Parecemos peces con la boca embutida en una mascarilla que, según del tipo que sea, además, quizá no sirva de nada. Y mucho menos para besar. Los peces respiran o beben como si dieran besos en el agua. Últimamente vamos por la calle y las televisiones como peces de ciudad. Ana Belén cantaba una canción que se llamaba así, peces de ciudad, que perdieron las agallas en un banco de morralla, que nadan por no llorar. Llorar en el agua tampoco sirve de nada. Y en el agua de la impotencia navegamos ante una pandemia. A qué llorar.

La gripe es una pandemia desde hace siglos. En el siglo V a. C. ya Hipocrates (lo del juramento hipocrático de los médicos va por él) hablaba del causante de un padecer que daba dolor en todo el cuerpo. Muy española, a propósito, fue al menos en el nombre, la gripe que se llevó por delante a 40 millones de personas en el primer cuarto del siglo XX. Aunque no fue un virus que se iniciara en España. Al coindicir con la 1ª Guerra Mundial y causar tantas bajas o más que la misma contienda, que fue atroz, se silenció informar sobre la enfermedad y su letalidad. Pero España no participó tampoco en aquella primera Gran Guerra. Y fue a través de los no censurados noticieros españoles que el resto de Europa fue sabiendo de la enfermedad y sus estragos. Nunca se supo de dónde vino aquel virus.

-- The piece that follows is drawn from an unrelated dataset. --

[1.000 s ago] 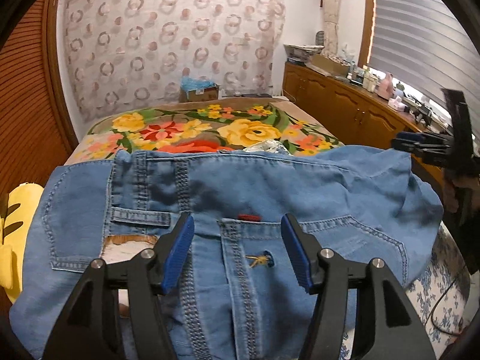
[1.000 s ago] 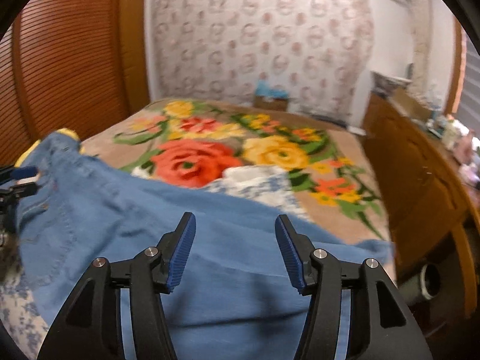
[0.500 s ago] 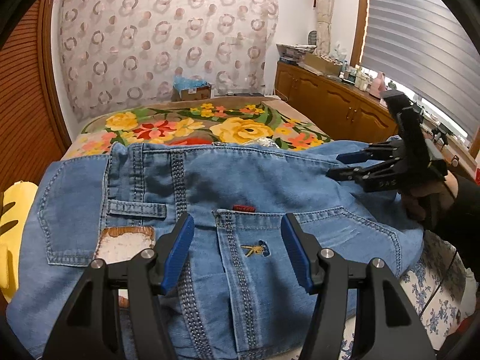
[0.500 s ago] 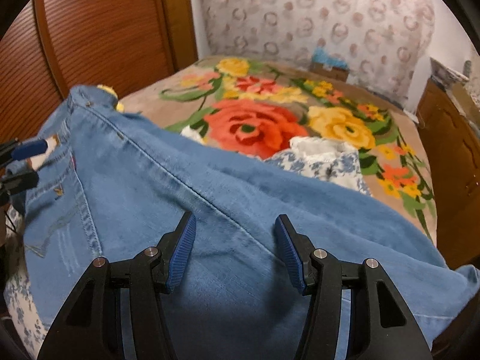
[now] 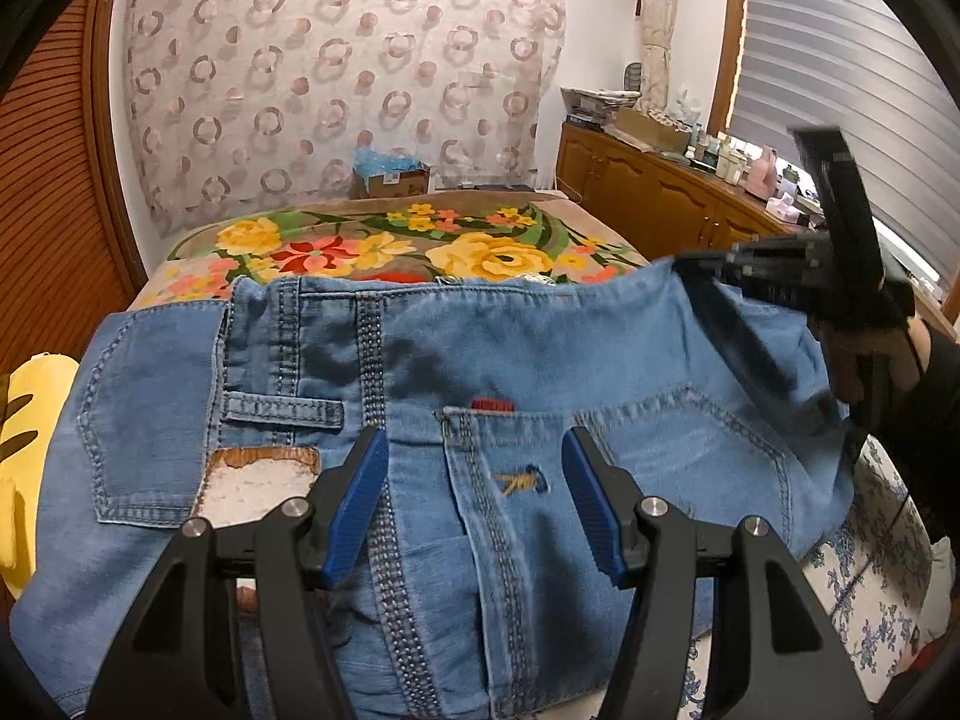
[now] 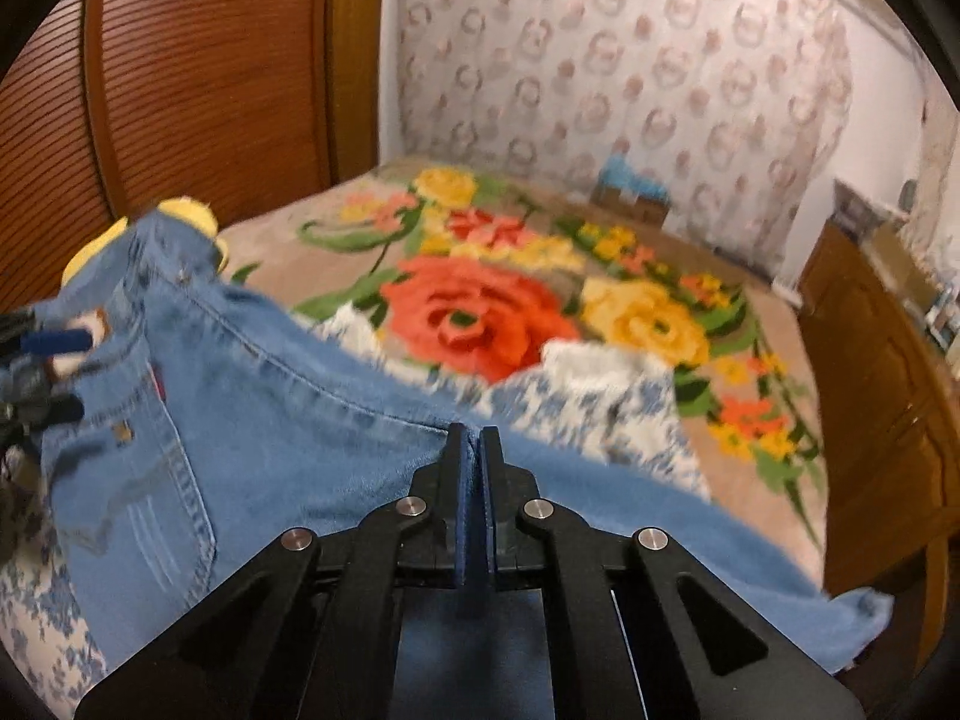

A los dos días de conocerse los primeros enfermos por el nuevo coronavirus (el mismo coronavirus que hace que algún traumatólogo intente robar mascarillas en un hospital público malagueño para llevárselas a su pueblo), sin embargo, ya sabíamos, o eso se ha dicho, que la enfermedad es una zoonosis de murciélago a persona o quizá de murciélago a puercoespín y de ahí a persona, iniciada en Wuhan, China. Aunque parezca un cuento chino, en China eso que llamamos cuento suele ser realidad y no sólo en lo que respecta a la zoonosis. Lo que viene a significar zoonosis, por cierto, es enfermedad contagiada de un animal a un ser humano.

Pasarán probablemente algunos años hasta tener una vacuna testada y fiable para esa especie de neumonía que produce este coronavirus que la OMS ha denominado COVID-19. De hecho, la vacuna de la gripe común es aún relativamente reciente y, en función de la cepa de ese animalillo que casi lo es y no lo es (ya que un virus es sólo un filamento genético que necesita acoplarse a otro ser vivo más complejo para aprovechar la capacidad de las células parasitadas y así sobrevivir y replicarse), la vacuna de la gripe no siempre es igual de eficaz. Tras la gripe española, en los años de 1950, hubo otra asiática y otra en Hong Kong a finales de los años 60 y una rusa cuando moría la década de los 70. Todos recordamos la gripe aviar hará unos años, una gripe A, de la que algún avispado cronista dijo que ya la profetizó Hitchcock en su película Los Pájaros (1963). En fin que, además de lavarnos las manos, es mejor reírse.

Hemos visto cómo se contagia un virus demasiadas veces en películas de terror y de terror no tanto y de tontos y de no tontos. Sea en secreciones íntimas y en sangre como se contagia el VIH, o sea en las gotitas de saliva de un estornudo como se propagan estos virus aéreos que producen patologías respiratorias leves o graves, o en el mínimo sudor del tacto como ocurre con el temido ébola o por los oídos y los ojos, como se contagian la histeria y la estupidez humanas (quizá el contagio más letal y que pese a ser dos patologías casi prehistóricas siguen aún sin vacuna probada), poco más podemos hacer que observar las medidas adecuadas de carácter general. Con esa profilaxis básica y el uso continuado del sentido común quizá evitemos el contagio de este nuevo virus (vendrán más) que, a pesar de que ya no nos creamos nada ni a casi nadie, todo parece apuntar que no es ni mucho menos un virus letal y que su índice de mortalidad se ceba en personas vulnerables y no supera el 4%. O quizá no, pero evitaremos la ruina colectiva.